[GOAL OF THE EXERCISE]:
Nothing other than an exact copy of the lines from the one containing "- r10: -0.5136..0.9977" through the last line of the listing below should be written.

[SOURCE MATERIAL]:
* * *
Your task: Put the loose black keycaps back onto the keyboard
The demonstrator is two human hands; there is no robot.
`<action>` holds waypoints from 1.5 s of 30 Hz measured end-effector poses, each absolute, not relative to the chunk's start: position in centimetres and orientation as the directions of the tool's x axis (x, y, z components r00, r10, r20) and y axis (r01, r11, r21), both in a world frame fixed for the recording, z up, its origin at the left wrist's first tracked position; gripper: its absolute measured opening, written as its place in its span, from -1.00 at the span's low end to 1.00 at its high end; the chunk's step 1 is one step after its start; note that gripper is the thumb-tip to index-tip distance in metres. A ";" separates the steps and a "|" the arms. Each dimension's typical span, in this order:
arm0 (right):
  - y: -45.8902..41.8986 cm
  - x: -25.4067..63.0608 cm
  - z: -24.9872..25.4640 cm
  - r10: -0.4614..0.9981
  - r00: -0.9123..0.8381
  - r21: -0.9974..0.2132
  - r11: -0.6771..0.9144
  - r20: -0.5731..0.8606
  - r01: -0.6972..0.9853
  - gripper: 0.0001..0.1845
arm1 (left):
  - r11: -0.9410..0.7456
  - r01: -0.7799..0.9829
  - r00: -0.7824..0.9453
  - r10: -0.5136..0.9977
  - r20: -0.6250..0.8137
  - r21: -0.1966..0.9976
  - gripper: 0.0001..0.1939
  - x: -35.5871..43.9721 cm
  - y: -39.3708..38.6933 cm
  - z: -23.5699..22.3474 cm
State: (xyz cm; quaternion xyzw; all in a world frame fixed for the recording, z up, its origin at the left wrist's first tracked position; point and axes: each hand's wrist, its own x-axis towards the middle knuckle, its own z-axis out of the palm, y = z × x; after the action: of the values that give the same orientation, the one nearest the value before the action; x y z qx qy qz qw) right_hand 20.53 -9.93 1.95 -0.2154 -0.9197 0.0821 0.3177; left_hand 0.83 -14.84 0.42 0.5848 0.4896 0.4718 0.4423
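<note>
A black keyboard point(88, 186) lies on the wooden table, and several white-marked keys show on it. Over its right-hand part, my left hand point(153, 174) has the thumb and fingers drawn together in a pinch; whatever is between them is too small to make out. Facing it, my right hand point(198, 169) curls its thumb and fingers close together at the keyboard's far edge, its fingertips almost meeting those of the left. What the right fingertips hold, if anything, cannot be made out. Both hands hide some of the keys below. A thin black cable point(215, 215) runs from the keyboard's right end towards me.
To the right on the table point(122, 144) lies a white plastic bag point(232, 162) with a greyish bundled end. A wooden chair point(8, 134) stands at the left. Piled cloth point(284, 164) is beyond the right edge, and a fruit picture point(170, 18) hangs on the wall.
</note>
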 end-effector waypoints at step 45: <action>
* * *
[ANSWER TO THIS PROBLEM]:
  - r10: -0.5136..0.9977
  - r20: -0.6250..0.8137
  - r21: -0.1966..0.9976
  - gripper: 0.0001..0.1939
  - x: -35.5871..43.9721 cm
  - y: -39.3708..38.6933 cm
  - z: -23.5699..22.3474 cm
State: (xyz cm; quaternion xyzw; all in a world frame fixed for the recording, z up, its origin at the left wrist's first tracked position; point and axes: each hand's wrist, its own x-axis towards the middle knuckle, its own z-axis out of the palm, y = z × x; after the action: of the values that give the same orientation, the one nearest the value before the action; x y z qx qy qz qw) right_hand 20.53 -9.93 1.95 -0.2154 -0.9197 0.0821 0.3177; left_hand 0.83 -14.84 0.42 0.5848 0.4896 0.4718 0.4423
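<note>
A black keyboard point(88, 186) lies on the wooden table, and several white-marked keys show on it. Over its right-hand part, my left hand point(153, 174) has the thumb and fingers drawn together in a pinch; whatever is between them is too small to make out. Facing it, my right hand point(198, 169) curls its thumb and fingers close together at the keyboard's far edge, its fingertips almost meeting those of the left. What the right fingertips hold, if anything, cannot be made out. Both hands hide some of the keys below. A thin black cable point(215, 215) runs from the keyboard's right end towards me.
To the right on the table point(122, 144) lies a white plastic bag point(232, 162) with a greyish bundled end. A wooden chair point(8, 134) stands at the left. Piled cloth point(284, 164) is beyond the right edge, and a fruit picture point(170, 18) hangs on the wall.
</note>
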 end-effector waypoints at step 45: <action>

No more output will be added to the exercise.